> _Required work_:
The answer must restate the listing word for word, without its images.

> _Source material_:
_ _ _

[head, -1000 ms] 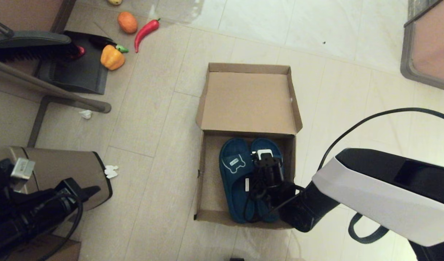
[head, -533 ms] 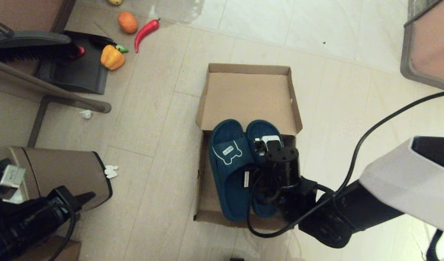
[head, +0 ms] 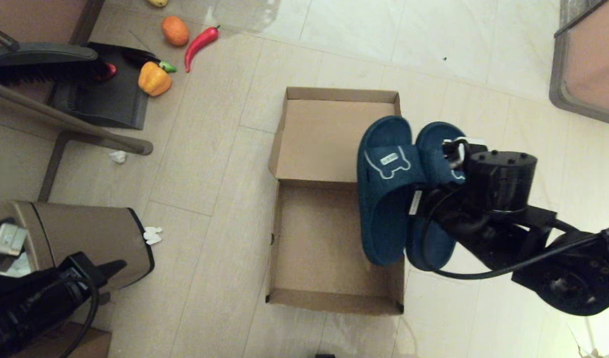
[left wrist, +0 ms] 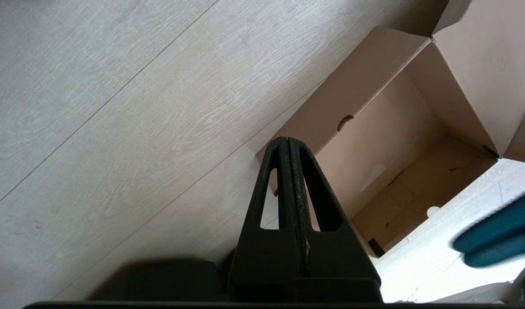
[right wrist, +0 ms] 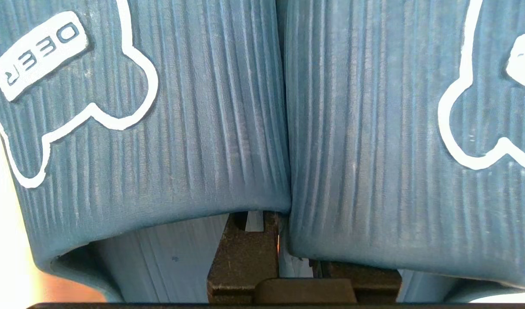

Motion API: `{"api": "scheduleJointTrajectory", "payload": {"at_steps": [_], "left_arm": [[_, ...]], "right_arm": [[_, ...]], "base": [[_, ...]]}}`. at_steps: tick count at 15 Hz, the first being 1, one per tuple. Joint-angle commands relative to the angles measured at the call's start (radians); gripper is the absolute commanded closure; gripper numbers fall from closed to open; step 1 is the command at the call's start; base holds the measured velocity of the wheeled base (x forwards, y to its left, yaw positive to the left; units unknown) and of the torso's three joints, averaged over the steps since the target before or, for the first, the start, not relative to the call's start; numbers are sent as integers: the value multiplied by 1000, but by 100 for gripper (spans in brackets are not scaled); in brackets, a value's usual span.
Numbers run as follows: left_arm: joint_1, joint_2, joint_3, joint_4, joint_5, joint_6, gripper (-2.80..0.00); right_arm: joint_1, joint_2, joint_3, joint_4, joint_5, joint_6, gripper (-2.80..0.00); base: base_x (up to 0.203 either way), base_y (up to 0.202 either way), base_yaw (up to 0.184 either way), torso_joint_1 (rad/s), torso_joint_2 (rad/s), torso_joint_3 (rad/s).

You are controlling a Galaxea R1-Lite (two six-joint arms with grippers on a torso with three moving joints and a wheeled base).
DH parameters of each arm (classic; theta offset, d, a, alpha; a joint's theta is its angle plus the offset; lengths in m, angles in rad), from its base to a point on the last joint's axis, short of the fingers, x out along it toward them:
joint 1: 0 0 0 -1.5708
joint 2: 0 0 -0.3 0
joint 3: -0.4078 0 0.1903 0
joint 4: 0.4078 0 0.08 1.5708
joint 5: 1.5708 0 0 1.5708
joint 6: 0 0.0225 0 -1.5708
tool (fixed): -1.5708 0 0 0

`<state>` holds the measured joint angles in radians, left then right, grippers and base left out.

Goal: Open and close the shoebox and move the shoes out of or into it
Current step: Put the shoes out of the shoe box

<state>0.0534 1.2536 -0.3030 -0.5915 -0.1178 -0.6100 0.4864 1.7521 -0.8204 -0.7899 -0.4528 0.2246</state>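
Matt brown cardboard shoebox (head: 334, 144) – ribbed, rubbery navy shoes (head: 384, 199)

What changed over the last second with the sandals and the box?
The right pincer, shut on the shoes, lifted both out of the shoebox and swung them toward its right edge. The box stayed open and in place; the left pincer stayed parked, shut.

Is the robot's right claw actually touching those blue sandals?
Touching. In the right wrist view, the right gripper is pinched between the two sandals, its fingers under their straps.
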Motion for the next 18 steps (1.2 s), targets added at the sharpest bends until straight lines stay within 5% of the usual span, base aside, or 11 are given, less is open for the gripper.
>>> {"api": "scheduleJointTrajectory", "payload": {"at_steps": [1,4,7,10,13,14,18], "left_arm": [[0,8,-2,-4,-2,-4,0],[-3,24,-11,-4,-5,-4,0],[-1,37,-23,-5,-21,-4,0],[-1,72,-61,-10,-42,-4,0],[-1,96,-121,-8,-43,-4,0],[0,101,-132,-7,-43,-5,0],[0,104,-127,-7,-45,-5,0]], "right_arm": [[-106,-90,30,29,3,0,0],[-319,-134,46,134,86,0,0],[-528,-84,49,219,252,-14,0],[-548,111,58,169,303,-23,0],[-553,350,48,-32,311,-56,0],[-557,420,41,-101,313,-84,-280],[-561,564,-43,-219,319,-131,-280]], "base": [[0,0,0,0,0,0],[0,0,0,0,0,0],[0,0,0,0,0,0],[0,0,0,0,0,0],[0,0,0,0,0,0],[0,0,0,0,0,0],[0,0,0,0,0,0]]}}
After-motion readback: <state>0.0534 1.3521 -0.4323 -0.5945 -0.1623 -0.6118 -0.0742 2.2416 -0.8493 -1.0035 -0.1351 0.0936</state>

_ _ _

> _Completed task_:
[head, -1000 ms] 
[head, -533 ms] 
[head, +0 ms] 
[left wrist, +0 ms] 
[right wrist, +0 ms] 

Motion API: `{"api": "scheduleJointTrajectory", "payload": {"at_steps": [_], "left_arm": [[_, ...]], "right_arm": [[_, ...]], "base": [[_, ...]]}}`. at_steps: tick count at 15 Hz, the first being 1, one per tuple. Joint-angle commands relative to the angles measured at the call's start (radians); gripper is the absolute commanded closure; gripper numbers fall from closed to open; step 1 is the command at the call's start; base holds the measured velocity of the wheeled base (x forwards, y to its left, yaw positive to the left; units unknown) and of the torso's three joints, averaged over the steps since the target before or, for the first, the start, not relative to the call's start; numbers are sent as integers: the value multiplied by 1000, but by 100 for gripper (spans in brackets are not scaled); in brackets, a value's usual span.
Numbers run as follows: left_arm: joint_1, joint_2, joint_3, joint_4, joint_5, joint_6, gripper (-2.80..0.00); right_arm: joint_1, joint_2, joint_3, joint_4, joint_5, joint_6, gripper (-2.80..0.00); base: base_x (up to 0.203 either way), base_y (up to 0.202 either way), base_yaw (up to 0.184 either way), torso_joint_1 (rad/s), torso_joint_2 (rad/s), torso_joint_3 (rad/s).

You are controlling a Galaxea R1-Lite (two six-joint arms with grippers on a torso with three moving joints and a wheeled base).
DH parameters of each arm (classic; theta offset, d, a, alpha; a joint's theta is its angle plus the offset; lengths in m, angles in rad), from its base to a point on the last joint's axis, short of the fingers, x out along it toward them:
joint 1: 0 0 0 -1.5708
joint 2: 0 0 -0.3 0
joint 3: -0.4078 0 0.1903 0
joint 4: 0.4078 0 0.08 1.5708
joint 5: 1.5708 0 0 1.5708
joint 6: 0 0.0225 0 -1.5708
tool (fixed): -1.5708 0 0 0

`<state>` holds the measured joint angles in radians, left then right, grippers and base left out.

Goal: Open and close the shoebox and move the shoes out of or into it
Current step: Put the shoes out of the shoe box

<state>0.0534 1.2536 -0.3030 -0.5915 -0.1178 -0.6100 0.4864 1.7521 -0.8204 -0.7899 -0.4528 0.2246</state>
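Matt brown cardboard shoebox (head: 334, 144) – ribbed, rubbery navy shoes (head: 384, 199)

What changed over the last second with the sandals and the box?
The right pincer, shut on the shoes, lifted both out of the shoebox and swung them toward its right edge. The box stayed open and in place; the left pincer stayed parked, shut.

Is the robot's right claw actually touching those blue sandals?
Touching. In the right wrist view, the right gripper is pinched between the two sandals, its fingers under their straps.
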Motion for the next 18 steps (1.2 s), targets added at the sharpest bends until straight lines stay within 5% of the usual span, base aside, or 11 are given, less is open for the gripper.
>>> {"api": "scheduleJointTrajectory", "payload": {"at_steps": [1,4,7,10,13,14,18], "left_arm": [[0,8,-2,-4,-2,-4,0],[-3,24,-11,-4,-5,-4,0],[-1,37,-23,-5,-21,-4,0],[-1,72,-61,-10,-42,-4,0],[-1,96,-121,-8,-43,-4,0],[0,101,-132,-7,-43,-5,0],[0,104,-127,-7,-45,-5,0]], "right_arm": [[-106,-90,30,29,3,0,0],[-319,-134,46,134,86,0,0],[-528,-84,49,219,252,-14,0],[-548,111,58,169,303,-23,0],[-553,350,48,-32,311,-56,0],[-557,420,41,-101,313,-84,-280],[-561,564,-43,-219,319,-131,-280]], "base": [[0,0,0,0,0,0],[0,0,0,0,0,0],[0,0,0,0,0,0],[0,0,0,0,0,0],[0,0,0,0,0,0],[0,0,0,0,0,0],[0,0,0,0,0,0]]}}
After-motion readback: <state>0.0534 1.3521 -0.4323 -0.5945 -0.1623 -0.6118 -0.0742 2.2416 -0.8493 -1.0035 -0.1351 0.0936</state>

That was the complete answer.